Data segment:

= Beginning of Section =

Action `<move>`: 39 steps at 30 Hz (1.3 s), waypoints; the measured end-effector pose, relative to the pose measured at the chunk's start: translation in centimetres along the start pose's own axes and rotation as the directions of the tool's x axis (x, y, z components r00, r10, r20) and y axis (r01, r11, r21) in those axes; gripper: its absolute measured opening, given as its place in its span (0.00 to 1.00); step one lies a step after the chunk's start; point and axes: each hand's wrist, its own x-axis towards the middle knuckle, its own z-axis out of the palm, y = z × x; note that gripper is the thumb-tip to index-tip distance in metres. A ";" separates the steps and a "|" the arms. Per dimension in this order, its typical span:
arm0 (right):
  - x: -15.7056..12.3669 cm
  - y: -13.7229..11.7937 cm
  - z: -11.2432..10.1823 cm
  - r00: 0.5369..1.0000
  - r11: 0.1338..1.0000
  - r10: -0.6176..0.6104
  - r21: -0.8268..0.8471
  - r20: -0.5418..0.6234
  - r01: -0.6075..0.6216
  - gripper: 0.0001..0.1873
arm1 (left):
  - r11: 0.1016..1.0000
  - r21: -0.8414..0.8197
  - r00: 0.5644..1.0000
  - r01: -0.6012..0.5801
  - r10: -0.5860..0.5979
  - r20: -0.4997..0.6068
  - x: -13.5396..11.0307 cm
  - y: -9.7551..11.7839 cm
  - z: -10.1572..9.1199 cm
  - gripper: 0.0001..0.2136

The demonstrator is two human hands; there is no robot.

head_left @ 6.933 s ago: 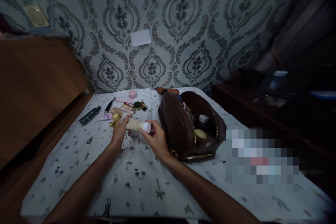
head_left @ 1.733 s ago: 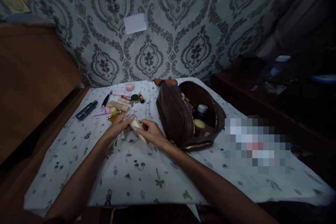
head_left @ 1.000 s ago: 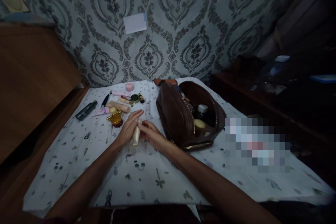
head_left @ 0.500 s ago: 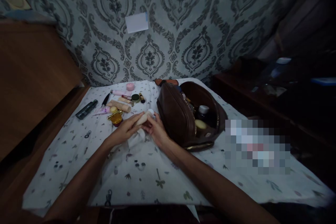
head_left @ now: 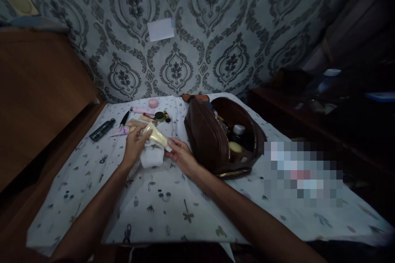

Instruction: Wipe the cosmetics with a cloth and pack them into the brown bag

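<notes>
A pale yellow squeeze tube is held above the sheet, slanting down toward its cap end on the right. My left hand pinches its flat end, with the thumb on top. At the cap end, the fingers of my right hand are closed round the tube. A crumpled white tissue hangs under the tube between both hands; which fingers hold it is hidden. Just right of my right hand stands a brown handbag, unzipped, with a dark white-capped bottle and a yellowish oval item inside.
Left of the bag lie a dark green bottle, a black pointed item, a pink jar, a dark round-lidded jar and several cosmetic tubes. A wooden cabinet borders the left side. A blurred-out patch covers something right of the bag.
My left hand has shifted left and turned the tube, so its broad yellow side now shows. The tissue has come more into sight below it. My right hand stays near the same place.
</notes>
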 end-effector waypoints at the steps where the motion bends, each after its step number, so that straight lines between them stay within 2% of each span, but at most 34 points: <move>1: -0.1 0.1 0.0 0.999 0.999 0.044 -0.021 0.027 -0.044 0.25 | 0.999 0.021 0.998 -0.025 0.026 -0.050 0.0 -0.2 0.1 0.19; 3: -0.3 0.2 0.0 0.992 0.993 0.106 -0.060 0.066 -0.102 0.25 | 0.997 0.053 0.991 -0.057 0.063 -0.122 -0.2 -0.6 0.4 0.21; 5: -0.4 0.3 0.0 0.989 0.991 0.125 -0.062 0.075 -0.121 0.27 | 0.995 0.056 0.989 -0.079 0.085 -0.121 -0.6 -1.0 0.7 0.24; 8: -0.3 0.3 0.0 0.993 0.994 0.109 -0.013 0.044 -0.108 0.26 | 0.975 0.068 0.977 -0.212 0.211 0.031 -1.6 -1.5 1.5 0.29; 9: -0.1 0.3 -0.1 0.994 0.995 0.104 0.007 0.028 -0.104 0.24 | 0.953 0.083 0.952 -0.291 0.280 0.124 -1.9 -1.6 1.8 0.29; 10: 0.0 0.3 -0.1 0.995 0.995 0.100 0.028 0.007 -0.100 0.22 | 0.922 0.092 0.908 -0.377 0.348 0.231 -2.2 -1.6 2.0 0.28; 12: 0.2 0.3 -0.2 0.994 0.993 0.093 0.073 -0.050 -0.089 0.18 | 0.845 0.079 0.786 -0.529 0.453 0.421 -2.7 -1.8 2.4 0.24; 13: 0.3 0.3 -0.2 0.993 0.992 0.091 0.091 -0.072 -0.084 0.17 | 0.812 0.062 0.734 -0.580 0.488 0.472 -2.9 -1.8 2.5 0.23; 14: 0.3 0.3 -0.2 0.993 0.992 0.092 0.098 -0.080 -0.084 0.16 | 0.789 0.051 0.702 -0.612 0.513 0.494 -2.9 -1.9 2.6 0.22; 15: 0.3 0.3 -0.2 0.993 0.992 0.094 0.093 -0.071 -0.087 0.17 | 0.778 0.056 0.696 -0.625 0.524 0.490 -2.9 -2.0 2.6 0.21; 16: 0.2 0.3 -0.1 0.994 0.993 0.097 0.075 -0.048 -0.093 0.17 | 0.778 0.077 0.712 -0.623 0.524 0.468 -2.8 -2.0 2.5 0.21; 19: -0.4 0.3 0.2 0.994 0.994 0.104 -0.025 0.036 -0.103 0.20 | 0.813 0.172 0.799 -0.557 0.468 0.377 -2.2 -2.0 2.1 0.19; 23: -0.9 0.4 0.4 0.996 0.980 0.044 -0.195 0.079 -0.028 0.25 | 0.886 0.220 0.901 -0.408 0.353 0.251 -1.6 -1.8 1.8 0.21; 27: -0.5 0.8 0.0 0.998 0.903 -0.054 -0.425 0.041 0.066 0.28 | 0.938 0.185 0.945 -0.292 0.254 0.204 -1.9 -1.7 2.4 0.24; 29: -0.3 0.9 -0.4 0.985 0.805 -0.169 -0.574 0.016 0.147 0.29 | 0.952 0.148 0.949 -0.266 0.233 0.212 -2.5 -1.7 2.9 0.26; 32: -0.5 0.8 -0.6 0.919 0.535 -0.388 -0.794 0.072 0.288 0.29 | 0.979 0.048 0.958 -0.197 0.182 0.220 -3.4 -1.8 3.8 0.33; 33: -0.7 0.8 -0.6 0.898 0.437 -0.425 -0.845 0.109 0.309 0.29 | 0.987 0.005 0.965 -0.159 0.155 0.212 -3.6 -1.9 4.1 0.36; 35: -1.2 0.6 -0.6 0.888 0.287 -0.429 -0.907 0.167 0.309 0.29 | 0.993 -0.081 0.980 -0.082 0.095 0.175 -3.7 -2.2 4.6 0.38; 37: -1.5 0.6 -0.5 0.892 0.215 -0.409 -0.929 0.193 0.300 0.30 | 0.989 -0.150 0.989 -0.017 0.038 0.143 -3.5 -2.5 4.8 0.39; 39: -1.5 0.7 -0.5 0.877 0.205 -0.428 -0.922 0.217 0.328 0.29 | 0.981 -0.192 0.992 0.035 -0.010 0.127 -3.2 -2.8 4.8 0.38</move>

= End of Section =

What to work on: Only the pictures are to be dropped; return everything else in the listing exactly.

Problem solution:
Action `<move>`: 39 steps at 30 Hz (1.3 s), waypoints; the measured end-effector pose, relative to the pose measured at the chunk's start: translation in centimetres along the start pose's own axes and rotation as the directions of the tool's x axis (x, y, z components r00, r10, r20) and y axis (r01, r11, r21) in those axes; gripper: its absolute measured opening, given as its place in its span (0.00 to 1.00); step one lies a step after the chunk's start; point and axes: each hand's wrist, its own x-axis towards the middle knuckle, its own z-axis out of the palm, y = z × x; note that gripper is the thumb-tip to index-tip distance in metres. A ";" separates the steps and a "|" the arms. Per dimension in this order, its typical span:
arm0 (right):
  - x: -15.7056..12.3669 cm
  - y: -13.7229..11.7937 cm
  - z: -11.2432..10.1823 cm
  - r00: 0.5369..1.0000
  - r11: 0.1338..1.0000
  - r10: -0.6176..0.6104
  - r21: -0.8268..0.8471
  - r20: -0.5418..0.6234
  - r01: -0.6075..0.6216
  - gripper: 0.0001..0.1873
arm1 (left):
  - r11: 0.1016..1.0000
  - r21: -0.8414..0.8197
  - r00: 0.5644..1.0000
  - r01: -0.6012..0.5801
  - r10: -0.5860..0.5979
  - r20: -0.4997..0.6068
  - x: -13.5396..11.0307 cm
  - y: -9.7551..11.7839 cm
  - z: -10.1572..9.1199 cm
  - gripper: 0.0001..0.2136

The demonstrator is two human hands; there is no robot.

head_left @ 6.933 s ago: 
head_left @ 1.733 s ago: 
head_left @ 1.000 s ago: 
head_left @ 0.500 s ago: 
head_left @ now: 

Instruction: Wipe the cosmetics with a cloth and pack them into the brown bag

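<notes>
A pale yellow squeeze tube is held above the sheet, slanting down toward its cap end on the right. My left hand pinches its flat end, with the thumb on top. At the cap end, the fingers of my right hand are closed round the tube. A crumpled white tissue hangs under the tube between both hands; which fingers hold it is hidden. Just right of my right hand stands a brown handbag, unzipped, with a dark white-capped bottle and a yellowish oval item inside.
Left of the bag lie a dark green bottle, a black pointed item, a pink jar, a dark round-lidded jar and several cosmetic tubes. A wooden cabinet borders the left side. A blurred-out patch covers something right of the bag.
My left hand has shifted left and turned the tube, so its broad yellow side now shows. The tissue has come more into sight below it. My right hand stays near the same place.
</notes>
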 end-effector waypoints at the steps where the motion bends, each after its step number, so that straight lines between them stay within 2% of each span, but at most 34 points: <move>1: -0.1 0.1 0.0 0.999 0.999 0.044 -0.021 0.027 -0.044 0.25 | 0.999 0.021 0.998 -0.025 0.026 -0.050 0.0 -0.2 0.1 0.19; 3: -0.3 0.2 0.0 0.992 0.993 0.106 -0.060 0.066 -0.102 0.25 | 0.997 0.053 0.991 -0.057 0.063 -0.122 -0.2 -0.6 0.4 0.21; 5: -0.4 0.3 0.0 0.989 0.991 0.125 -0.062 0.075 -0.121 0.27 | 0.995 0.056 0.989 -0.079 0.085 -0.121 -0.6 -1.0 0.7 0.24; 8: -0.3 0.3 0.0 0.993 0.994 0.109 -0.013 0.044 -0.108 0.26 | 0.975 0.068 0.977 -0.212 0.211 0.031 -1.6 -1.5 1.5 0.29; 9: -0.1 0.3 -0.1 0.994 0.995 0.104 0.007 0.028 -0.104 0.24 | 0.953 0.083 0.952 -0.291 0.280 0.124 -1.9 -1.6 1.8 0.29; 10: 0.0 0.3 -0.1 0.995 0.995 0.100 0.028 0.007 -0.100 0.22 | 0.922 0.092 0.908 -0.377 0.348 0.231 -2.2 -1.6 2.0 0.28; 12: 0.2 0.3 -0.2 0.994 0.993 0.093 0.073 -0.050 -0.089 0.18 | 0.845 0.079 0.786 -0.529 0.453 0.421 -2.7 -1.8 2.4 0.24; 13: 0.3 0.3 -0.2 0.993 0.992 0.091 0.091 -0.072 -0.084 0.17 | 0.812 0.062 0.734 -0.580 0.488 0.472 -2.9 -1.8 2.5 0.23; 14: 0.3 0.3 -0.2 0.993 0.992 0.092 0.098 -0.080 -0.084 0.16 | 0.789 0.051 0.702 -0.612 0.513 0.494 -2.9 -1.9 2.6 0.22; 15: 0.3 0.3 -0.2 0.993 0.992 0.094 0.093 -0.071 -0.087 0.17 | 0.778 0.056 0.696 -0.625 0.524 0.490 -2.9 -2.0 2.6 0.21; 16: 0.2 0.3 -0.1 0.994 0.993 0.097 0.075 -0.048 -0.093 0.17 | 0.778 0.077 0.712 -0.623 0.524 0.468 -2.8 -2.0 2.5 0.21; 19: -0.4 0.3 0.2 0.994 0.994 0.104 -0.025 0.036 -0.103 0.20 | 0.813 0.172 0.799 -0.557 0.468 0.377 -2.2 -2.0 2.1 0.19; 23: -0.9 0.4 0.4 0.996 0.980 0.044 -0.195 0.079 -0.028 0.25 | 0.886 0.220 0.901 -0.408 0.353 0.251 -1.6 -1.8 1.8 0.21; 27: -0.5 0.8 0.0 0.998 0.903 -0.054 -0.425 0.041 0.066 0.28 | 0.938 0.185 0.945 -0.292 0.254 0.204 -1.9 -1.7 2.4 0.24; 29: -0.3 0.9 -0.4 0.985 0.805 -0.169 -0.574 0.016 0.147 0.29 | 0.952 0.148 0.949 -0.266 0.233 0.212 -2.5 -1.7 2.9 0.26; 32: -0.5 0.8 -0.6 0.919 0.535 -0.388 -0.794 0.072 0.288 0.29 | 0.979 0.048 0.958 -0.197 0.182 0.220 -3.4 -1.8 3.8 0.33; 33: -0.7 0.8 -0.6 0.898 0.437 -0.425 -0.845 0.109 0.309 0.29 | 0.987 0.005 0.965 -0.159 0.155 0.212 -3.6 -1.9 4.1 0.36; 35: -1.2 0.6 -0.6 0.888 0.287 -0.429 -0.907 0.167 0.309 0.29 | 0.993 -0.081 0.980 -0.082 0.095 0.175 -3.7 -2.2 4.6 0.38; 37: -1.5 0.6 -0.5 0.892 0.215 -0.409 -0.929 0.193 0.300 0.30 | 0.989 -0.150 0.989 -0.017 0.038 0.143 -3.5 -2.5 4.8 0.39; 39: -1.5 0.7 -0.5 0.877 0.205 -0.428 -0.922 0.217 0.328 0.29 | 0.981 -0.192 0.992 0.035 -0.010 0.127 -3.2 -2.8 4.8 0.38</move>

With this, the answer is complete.